**Work request**. Using the records below, find every line that includes "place" and copy it.

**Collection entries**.
= Beginning of Section =

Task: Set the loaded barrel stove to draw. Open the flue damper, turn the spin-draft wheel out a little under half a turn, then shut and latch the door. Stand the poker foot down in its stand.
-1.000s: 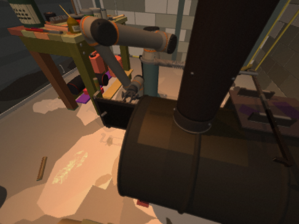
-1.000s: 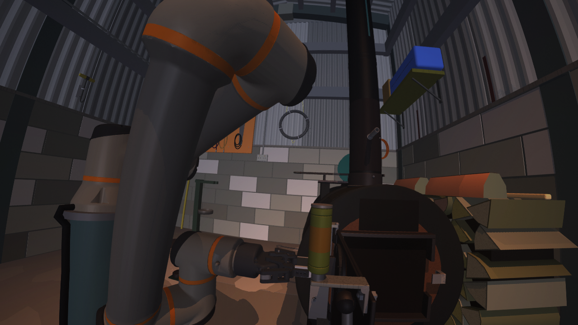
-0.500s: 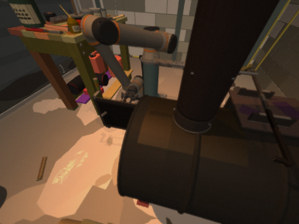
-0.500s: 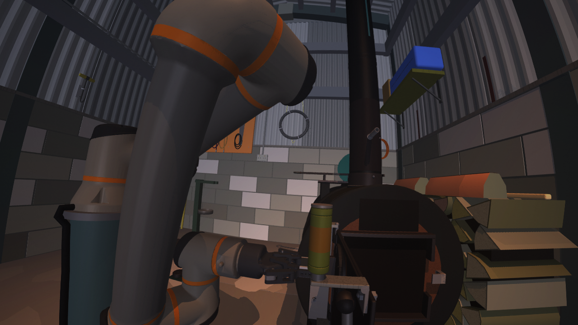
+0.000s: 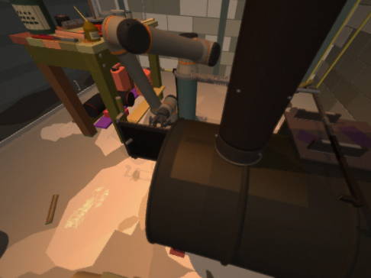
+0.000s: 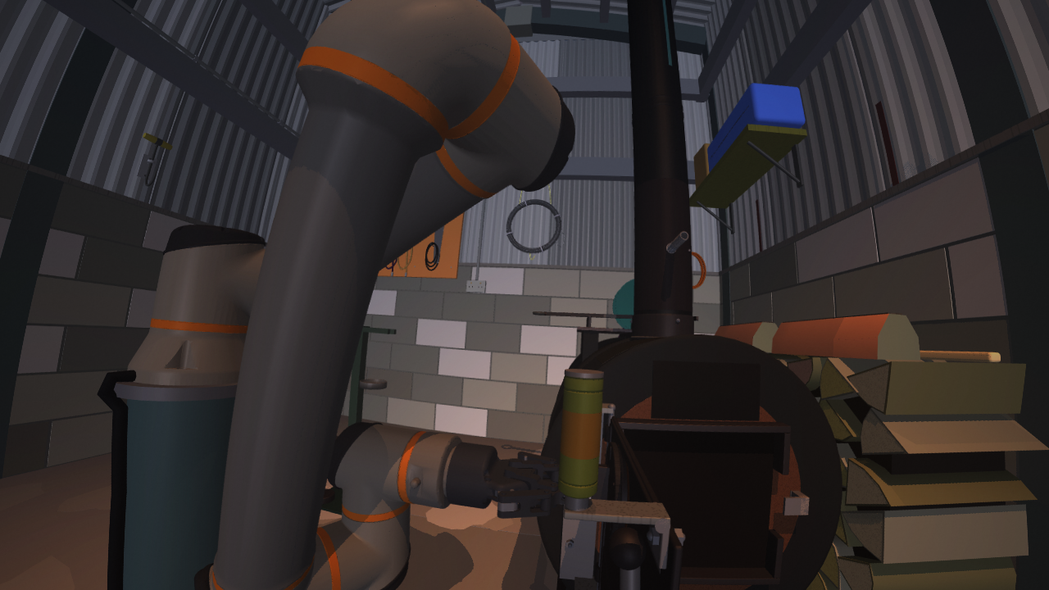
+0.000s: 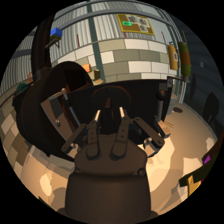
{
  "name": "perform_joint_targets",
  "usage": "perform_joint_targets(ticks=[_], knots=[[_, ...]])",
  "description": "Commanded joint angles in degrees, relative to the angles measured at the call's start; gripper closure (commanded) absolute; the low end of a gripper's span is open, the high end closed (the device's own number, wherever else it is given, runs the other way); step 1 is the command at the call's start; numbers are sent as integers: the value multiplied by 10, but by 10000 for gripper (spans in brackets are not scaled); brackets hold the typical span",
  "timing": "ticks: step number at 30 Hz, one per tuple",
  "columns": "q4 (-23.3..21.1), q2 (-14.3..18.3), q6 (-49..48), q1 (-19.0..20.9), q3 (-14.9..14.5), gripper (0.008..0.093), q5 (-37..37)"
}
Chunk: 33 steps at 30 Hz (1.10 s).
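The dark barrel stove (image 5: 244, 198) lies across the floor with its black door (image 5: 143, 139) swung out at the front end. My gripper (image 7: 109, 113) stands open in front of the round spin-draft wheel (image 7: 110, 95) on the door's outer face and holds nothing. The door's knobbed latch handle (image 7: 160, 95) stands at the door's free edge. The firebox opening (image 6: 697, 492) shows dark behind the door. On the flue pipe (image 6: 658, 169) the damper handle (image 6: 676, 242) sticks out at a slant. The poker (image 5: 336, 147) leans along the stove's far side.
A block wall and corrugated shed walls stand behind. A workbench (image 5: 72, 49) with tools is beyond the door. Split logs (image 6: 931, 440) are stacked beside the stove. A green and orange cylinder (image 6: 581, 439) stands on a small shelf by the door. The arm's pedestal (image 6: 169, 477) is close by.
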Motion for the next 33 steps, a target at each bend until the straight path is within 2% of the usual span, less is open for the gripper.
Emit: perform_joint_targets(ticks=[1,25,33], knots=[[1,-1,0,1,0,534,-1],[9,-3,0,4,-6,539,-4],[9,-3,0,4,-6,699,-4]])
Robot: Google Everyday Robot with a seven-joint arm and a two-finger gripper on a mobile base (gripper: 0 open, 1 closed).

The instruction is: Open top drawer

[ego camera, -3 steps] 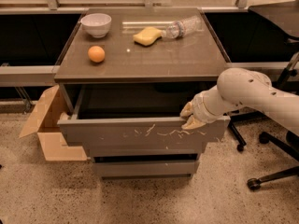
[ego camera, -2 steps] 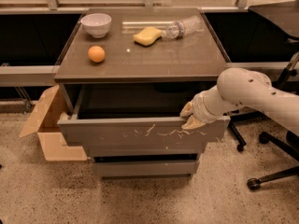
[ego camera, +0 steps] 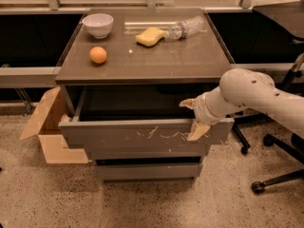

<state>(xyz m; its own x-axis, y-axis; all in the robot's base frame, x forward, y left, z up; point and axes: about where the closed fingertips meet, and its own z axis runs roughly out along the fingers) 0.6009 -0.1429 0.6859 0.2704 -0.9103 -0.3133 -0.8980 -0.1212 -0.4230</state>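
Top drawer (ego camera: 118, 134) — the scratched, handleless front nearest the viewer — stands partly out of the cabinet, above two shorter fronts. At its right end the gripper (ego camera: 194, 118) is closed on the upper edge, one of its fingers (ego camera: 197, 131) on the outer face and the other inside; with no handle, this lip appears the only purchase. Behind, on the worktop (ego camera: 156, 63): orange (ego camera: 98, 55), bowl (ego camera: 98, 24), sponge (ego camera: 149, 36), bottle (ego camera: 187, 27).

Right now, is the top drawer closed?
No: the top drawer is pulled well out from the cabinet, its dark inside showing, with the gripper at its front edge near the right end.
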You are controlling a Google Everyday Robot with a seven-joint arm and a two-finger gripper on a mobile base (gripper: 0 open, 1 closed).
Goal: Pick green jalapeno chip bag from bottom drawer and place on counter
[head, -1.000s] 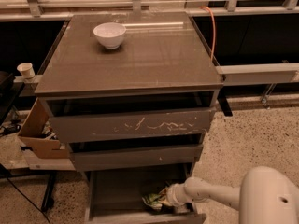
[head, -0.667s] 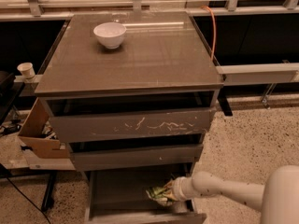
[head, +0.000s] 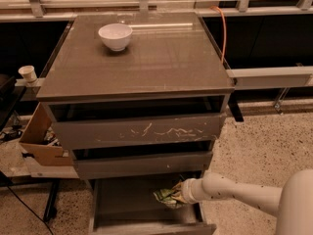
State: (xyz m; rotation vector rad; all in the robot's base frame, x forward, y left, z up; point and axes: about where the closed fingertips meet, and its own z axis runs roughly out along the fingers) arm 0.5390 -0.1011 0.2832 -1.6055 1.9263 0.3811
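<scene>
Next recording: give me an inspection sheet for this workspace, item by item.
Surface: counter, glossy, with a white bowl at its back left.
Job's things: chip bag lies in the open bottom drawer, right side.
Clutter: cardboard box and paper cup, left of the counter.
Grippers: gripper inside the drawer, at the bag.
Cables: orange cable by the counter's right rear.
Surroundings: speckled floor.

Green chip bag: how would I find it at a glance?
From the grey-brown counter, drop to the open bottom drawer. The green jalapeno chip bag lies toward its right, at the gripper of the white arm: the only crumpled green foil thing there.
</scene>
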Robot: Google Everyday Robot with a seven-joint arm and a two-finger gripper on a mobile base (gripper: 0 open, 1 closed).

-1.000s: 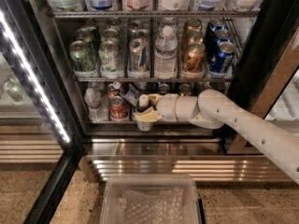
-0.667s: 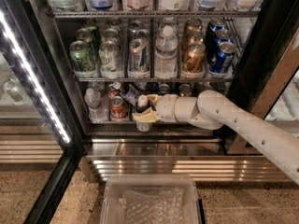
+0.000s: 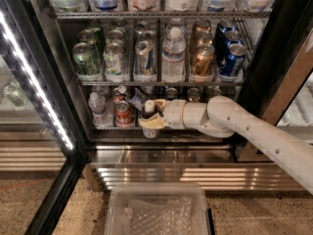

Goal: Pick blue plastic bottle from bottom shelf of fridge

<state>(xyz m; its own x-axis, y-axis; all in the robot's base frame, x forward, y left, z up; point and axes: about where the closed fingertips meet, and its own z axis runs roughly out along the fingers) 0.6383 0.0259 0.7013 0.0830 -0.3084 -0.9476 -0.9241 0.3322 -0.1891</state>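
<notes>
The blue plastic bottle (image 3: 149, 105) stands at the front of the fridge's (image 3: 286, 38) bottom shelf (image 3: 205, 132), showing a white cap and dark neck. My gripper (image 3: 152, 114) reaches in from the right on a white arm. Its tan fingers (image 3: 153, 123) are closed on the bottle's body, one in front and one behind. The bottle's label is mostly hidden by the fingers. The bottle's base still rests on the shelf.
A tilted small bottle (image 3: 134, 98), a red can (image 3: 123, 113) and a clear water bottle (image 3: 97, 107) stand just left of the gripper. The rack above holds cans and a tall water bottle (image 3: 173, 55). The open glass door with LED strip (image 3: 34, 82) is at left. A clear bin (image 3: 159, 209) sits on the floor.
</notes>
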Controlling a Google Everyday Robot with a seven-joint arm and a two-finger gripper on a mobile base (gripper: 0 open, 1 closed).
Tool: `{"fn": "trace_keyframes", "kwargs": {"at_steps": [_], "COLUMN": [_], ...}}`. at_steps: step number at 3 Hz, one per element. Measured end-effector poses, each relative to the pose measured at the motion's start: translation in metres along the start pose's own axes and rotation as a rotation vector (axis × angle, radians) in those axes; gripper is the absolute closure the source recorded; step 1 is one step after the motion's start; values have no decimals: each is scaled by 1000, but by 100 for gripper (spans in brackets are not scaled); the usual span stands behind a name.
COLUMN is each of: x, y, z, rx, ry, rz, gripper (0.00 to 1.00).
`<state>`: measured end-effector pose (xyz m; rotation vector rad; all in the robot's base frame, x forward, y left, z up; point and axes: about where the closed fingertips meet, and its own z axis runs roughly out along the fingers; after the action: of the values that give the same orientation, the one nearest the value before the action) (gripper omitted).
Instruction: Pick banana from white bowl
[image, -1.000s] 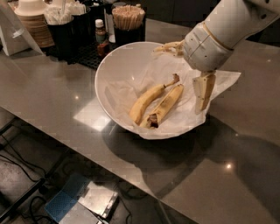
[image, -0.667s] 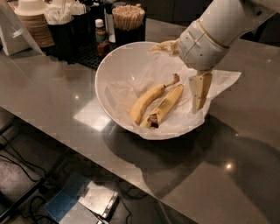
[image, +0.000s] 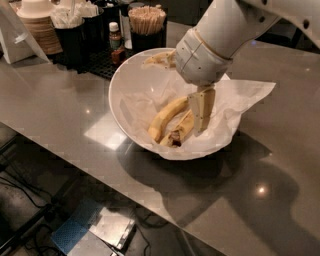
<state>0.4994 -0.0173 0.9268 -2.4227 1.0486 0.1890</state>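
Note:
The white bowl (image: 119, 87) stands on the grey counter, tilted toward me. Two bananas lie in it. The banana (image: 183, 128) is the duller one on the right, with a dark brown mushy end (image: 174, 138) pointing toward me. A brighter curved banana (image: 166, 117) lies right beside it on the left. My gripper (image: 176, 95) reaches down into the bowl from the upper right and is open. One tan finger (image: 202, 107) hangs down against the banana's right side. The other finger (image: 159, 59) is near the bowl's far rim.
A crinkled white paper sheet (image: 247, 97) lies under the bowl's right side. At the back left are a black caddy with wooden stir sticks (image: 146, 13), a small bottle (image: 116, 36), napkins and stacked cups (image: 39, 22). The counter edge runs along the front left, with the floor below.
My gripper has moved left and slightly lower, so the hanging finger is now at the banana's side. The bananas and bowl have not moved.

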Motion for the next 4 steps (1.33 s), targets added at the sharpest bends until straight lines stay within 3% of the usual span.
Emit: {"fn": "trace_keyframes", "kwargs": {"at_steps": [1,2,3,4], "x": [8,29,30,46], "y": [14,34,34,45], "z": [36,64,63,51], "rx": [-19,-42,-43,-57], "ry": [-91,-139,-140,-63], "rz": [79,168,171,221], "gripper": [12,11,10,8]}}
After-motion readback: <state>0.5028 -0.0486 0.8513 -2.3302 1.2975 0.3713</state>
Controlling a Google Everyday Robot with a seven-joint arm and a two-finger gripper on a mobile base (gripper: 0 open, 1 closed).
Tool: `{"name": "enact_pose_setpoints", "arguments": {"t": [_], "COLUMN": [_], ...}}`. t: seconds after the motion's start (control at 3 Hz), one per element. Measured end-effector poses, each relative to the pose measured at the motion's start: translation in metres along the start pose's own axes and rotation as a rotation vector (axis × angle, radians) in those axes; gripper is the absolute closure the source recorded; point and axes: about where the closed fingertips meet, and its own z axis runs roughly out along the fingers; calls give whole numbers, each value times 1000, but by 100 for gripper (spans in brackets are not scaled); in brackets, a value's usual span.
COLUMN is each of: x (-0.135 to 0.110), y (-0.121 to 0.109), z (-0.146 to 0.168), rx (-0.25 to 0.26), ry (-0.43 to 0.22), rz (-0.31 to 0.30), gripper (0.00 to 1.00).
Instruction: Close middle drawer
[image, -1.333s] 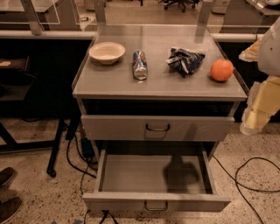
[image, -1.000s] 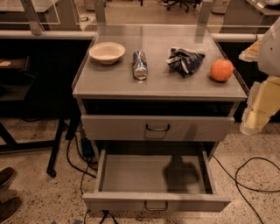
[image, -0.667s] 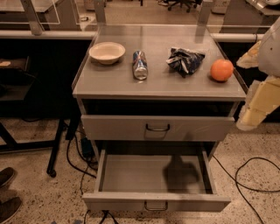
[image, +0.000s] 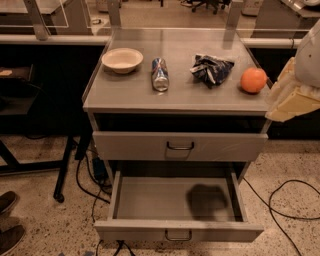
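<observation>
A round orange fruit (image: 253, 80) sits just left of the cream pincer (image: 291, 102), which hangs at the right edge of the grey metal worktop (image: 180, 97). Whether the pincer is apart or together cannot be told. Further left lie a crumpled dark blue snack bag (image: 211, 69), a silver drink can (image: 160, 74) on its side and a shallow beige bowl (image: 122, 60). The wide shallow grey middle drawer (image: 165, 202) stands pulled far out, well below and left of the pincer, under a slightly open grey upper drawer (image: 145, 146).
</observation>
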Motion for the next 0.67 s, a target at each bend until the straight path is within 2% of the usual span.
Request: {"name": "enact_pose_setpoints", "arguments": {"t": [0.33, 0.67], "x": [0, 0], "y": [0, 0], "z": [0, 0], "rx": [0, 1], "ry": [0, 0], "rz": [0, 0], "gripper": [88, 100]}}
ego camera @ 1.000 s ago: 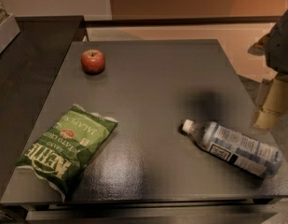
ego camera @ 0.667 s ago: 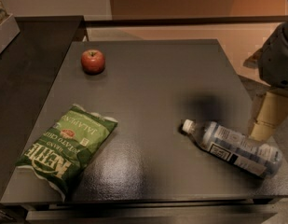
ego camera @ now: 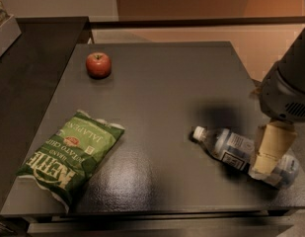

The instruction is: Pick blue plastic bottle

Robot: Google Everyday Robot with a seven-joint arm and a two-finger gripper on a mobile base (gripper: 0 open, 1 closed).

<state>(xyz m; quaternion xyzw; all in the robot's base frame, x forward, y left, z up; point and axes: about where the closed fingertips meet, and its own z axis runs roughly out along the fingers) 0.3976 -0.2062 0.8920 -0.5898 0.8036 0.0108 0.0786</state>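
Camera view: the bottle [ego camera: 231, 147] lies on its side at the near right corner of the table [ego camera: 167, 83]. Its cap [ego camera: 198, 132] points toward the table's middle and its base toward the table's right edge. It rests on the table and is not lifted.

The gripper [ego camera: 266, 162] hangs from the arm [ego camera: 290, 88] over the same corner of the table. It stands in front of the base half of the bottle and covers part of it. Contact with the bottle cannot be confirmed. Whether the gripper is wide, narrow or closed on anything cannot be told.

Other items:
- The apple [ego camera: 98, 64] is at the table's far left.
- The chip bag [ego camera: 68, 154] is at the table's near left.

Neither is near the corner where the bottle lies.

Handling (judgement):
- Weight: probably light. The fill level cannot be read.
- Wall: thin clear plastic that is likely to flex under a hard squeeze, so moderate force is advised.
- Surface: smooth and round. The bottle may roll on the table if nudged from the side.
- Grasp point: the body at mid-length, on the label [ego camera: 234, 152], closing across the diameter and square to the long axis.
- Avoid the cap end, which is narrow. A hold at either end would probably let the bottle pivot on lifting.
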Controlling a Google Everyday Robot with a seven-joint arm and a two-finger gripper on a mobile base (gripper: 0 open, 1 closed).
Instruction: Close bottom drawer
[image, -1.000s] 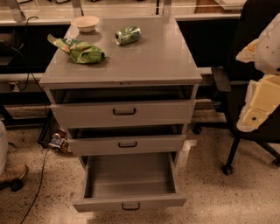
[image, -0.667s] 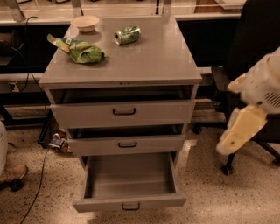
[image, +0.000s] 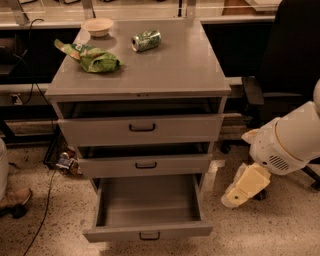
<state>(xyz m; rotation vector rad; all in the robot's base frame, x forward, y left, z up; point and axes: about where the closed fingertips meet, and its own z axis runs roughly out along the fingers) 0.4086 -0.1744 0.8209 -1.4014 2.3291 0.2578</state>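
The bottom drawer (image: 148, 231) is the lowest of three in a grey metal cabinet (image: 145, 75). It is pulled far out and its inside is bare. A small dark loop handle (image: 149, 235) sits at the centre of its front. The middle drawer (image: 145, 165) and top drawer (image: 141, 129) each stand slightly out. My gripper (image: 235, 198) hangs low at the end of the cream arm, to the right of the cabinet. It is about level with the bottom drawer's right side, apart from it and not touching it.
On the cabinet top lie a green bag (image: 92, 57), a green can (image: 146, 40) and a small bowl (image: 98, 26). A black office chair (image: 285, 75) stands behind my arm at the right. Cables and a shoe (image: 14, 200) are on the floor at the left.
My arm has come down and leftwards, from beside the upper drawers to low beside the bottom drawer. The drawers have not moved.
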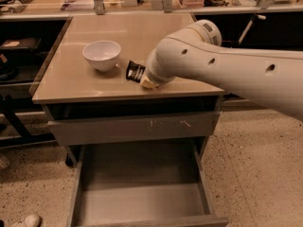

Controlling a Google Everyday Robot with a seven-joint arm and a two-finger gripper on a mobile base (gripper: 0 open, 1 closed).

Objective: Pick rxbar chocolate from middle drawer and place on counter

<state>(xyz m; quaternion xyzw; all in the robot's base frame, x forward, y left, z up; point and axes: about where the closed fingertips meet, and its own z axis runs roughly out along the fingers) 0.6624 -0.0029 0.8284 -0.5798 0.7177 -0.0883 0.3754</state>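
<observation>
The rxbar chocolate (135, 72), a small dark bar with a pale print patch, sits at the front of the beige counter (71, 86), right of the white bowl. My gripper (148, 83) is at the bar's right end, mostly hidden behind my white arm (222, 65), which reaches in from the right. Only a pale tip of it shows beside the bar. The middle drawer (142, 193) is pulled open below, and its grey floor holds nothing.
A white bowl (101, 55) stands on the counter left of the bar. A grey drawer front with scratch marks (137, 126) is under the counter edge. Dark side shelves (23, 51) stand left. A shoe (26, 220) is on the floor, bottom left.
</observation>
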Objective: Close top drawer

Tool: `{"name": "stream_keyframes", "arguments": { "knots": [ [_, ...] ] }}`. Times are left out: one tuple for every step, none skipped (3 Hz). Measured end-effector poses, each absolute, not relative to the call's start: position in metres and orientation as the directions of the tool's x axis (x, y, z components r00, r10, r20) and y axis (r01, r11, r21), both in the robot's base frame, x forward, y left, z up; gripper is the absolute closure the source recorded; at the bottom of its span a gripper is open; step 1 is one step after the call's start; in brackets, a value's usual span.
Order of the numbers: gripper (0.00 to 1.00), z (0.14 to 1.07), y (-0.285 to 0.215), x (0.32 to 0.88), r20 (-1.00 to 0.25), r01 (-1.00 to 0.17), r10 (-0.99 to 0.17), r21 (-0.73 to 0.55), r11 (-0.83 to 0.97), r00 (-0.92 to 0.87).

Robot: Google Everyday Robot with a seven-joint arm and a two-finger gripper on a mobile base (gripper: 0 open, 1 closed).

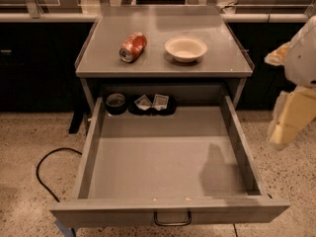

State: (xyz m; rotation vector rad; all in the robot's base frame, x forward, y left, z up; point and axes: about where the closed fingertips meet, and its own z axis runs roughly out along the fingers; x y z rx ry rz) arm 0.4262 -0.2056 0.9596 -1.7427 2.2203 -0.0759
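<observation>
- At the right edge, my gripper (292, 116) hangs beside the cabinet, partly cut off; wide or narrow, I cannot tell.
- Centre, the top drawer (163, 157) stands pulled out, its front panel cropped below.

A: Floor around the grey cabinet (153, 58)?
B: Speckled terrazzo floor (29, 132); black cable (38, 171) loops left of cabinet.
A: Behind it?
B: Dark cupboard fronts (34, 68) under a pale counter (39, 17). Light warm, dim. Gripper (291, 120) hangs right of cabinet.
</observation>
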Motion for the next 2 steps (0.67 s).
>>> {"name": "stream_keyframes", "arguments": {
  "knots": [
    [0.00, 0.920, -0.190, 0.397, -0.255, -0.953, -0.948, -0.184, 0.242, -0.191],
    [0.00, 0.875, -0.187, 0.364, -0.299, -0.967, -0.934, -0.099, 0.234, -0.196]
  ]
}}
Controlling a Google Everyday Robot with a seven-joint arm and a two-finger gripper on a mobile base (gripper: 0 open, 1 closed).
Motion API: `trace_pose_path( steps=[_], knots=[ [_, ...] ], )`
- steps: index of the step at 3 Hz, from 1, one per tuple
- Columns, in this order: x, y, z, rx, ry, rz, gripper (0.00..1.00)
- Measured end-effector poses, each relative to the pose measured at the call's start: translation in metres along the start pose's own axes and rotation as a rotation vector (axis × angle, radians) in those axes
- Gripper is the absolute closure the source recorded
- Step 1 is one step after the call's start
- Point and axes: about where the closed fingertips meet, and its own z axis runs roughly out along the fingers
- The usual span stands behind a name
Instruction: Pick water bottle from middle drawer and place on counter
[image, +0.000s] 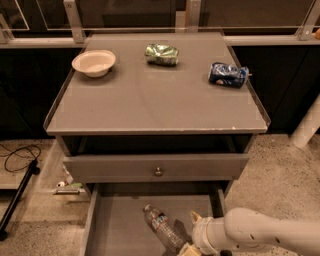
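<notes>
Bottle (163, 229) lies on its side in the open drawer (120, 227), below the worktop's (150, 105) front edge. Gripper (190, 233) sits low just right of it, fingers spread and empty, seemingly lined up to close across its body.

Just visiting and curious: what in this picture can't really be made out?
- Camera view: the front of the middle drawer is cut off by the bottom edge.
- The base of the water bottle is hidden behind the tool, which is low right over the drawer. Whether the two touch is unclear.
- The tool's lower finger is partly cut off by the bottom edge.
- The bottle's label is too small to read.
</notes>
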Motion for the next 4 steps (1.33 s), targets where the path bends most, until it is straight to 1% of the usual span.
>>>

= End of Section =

**Written response**.
Goal: Pick green jalapeno chip bag from bottom drawer and place on counter
Objective: Pick rxbar chocolate from middle drawer and place on counter
Instruction: Pick water bottle from middle drawer and place on counter

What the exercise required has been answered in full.